This course will address technical and soft skills in managing computer-based research. It is intended to be relevant to both technical and newly technical student researchers from a broad array of disciplines from across campus. Much of the curriculum is drawn from the collaborative open-source Software and Data Carpentry programs and has been taught thousands of times across an international audience.
This course will cover data management; process management and task automation; and research project management. Topics will include data organization in spreadsheets, document revision control, data visualization, robust testing strategies, and reproducibility. Best practices and “good enough” practices (1 2 3 4 5) will be employed and emphasized throughout.
We really want for you to be able to do two things:
The course will be available on the campus Moodle page.
This course is suitable for students from across campus who intend to work with data using computerized processing.

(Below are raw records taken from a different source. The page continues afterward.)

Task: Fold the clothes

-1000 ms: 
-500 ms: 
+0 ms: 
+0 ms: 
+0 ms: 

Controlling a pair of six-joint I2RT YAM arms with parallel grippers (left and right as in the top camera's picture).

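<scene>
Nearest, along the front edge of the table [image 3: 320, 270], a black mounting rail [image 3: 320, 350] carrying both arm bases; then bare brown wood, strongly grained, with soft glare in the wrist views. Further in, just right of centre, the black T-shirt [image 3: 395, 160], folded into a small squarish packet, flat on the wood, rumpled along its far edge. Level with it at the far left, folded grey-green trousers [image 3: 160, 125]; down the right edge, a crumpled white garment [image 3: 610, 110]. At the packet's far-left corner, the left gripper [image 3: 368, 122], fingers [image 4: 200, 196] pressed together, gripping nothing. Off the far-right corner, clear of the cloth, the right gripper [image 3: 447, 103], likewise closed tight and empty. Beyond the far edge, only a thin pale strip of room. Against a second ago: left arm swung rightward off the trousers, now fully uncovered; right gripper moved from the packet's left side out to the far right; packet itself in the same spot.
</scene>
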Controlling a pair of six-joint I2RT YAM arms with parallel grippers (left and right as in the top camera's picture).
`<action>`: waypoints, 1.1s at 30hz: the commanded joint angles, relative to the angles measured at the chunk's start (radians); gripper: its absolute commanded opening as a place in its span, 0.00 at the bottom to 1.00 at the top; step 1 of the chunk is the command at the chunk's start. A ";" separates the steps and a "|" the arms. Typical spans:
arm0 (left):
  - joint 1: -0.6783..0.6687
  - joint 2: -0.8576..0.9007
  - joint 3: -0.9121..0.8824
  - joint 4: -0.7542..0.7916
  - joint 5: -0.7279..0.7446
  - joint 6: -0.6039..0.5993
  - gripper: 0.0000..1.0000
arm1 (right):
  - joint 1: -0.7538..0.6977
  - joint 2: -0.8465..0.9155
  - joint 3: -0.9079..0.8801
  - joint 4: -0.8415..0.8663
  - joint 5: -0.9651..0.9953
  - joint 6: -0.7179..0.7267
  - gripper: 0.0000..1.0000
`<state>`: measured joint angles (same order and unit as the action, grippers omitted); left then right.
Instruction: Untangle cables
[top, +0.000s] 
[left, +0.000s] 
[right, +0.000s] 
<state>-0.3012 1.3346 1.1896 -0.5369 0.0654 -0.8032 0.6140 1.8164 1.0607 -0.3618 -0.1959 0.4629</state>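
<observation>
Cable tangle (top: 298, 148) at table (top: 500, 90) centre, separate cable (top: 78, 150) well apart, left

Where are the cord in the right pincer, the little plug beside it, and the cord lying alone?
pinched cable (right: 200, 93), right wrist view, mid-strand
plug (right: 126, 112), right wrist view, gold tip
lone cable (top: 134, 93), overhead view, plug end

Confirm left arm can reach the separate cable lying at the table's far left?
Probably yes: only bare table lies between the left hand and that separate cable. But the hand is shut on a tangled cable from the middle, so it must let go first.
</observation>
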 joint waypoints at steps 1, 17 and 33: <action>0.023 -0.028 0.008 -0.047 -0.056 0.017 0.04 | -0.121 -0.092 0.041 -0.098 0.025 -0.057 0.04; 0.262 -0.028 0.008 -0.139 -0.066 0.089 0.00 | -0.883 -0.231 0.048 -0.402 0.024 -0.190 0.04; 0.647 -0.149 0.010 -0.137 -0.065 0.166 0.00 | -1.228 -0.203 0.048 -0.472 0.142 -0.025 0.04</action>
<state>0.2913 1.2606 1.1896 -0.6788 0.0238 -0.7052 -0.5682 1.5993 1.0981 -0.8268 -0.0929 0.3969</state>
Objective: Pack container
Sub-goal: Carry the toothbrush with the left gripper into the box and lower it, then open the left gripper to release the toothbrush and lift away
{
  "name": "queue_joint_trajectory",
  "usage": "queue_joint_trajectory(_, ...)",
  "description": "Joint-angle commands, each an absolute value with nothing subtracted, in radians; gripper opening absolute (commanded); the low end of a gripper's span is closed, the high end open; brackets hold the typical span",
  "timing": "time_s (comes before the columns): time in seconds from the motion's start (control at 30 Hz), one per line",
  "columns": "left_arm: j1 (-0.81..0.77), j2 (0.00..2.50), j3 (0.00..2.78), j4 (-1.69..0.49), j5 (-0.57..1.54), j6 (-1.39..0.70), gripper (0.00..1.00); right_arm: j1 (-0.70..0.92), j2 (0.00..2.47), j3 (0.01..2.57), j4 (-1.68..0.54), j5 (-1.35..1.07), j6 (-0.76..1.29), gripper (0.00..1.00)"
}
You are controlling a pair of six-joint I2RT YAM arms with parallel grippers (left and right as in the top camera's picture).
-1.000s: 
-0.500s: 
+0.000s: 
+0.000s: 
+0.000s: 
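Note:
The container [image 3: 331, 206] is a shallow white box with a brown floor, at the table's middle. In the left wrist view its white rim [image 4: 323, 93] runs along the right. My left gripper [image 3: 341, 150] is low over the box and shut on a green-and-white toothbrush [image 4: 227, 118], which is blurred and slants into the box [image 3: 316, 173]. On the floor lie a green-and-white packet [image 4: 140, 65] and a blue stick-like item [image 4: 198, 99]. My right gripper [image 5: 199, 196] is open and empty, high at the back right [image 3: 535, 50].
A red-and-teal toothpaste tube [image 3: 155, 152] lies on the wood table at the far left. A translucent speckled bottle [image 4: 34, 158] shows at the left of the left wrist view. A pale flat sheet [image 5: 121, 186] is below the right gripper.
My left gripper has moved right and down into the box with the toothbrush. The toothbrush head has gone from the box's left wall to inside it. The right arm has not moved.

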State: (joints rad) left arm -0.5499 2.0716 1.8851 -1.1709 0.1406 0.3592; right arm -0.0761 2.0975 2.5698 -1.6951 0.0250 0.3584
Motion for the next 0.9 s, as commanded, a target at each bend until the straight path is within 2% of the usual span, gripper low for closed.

For the Sp21 pilot, we expect students to have some prior programming experience, but no particular language or platform is assumed.
Computing and data-intensive analysis have become ubiquitous in all domains, and the impact of instrumentation and computation is only likely to increase over the next decades. At the same time, a focus on reproducibility in research calls for more automatic processes and methods of incorporating data and computing environments. Research should be repeatable and reproducible, and use of computing should lend confidence to scientific results. Many times, courses and projects requiring these skills presume that students already have them or that students will pick them up informally and on their own. Few make a point of explicitly teaching these important skills and effectively none are strategically focused on it to adequately prepare students for their work.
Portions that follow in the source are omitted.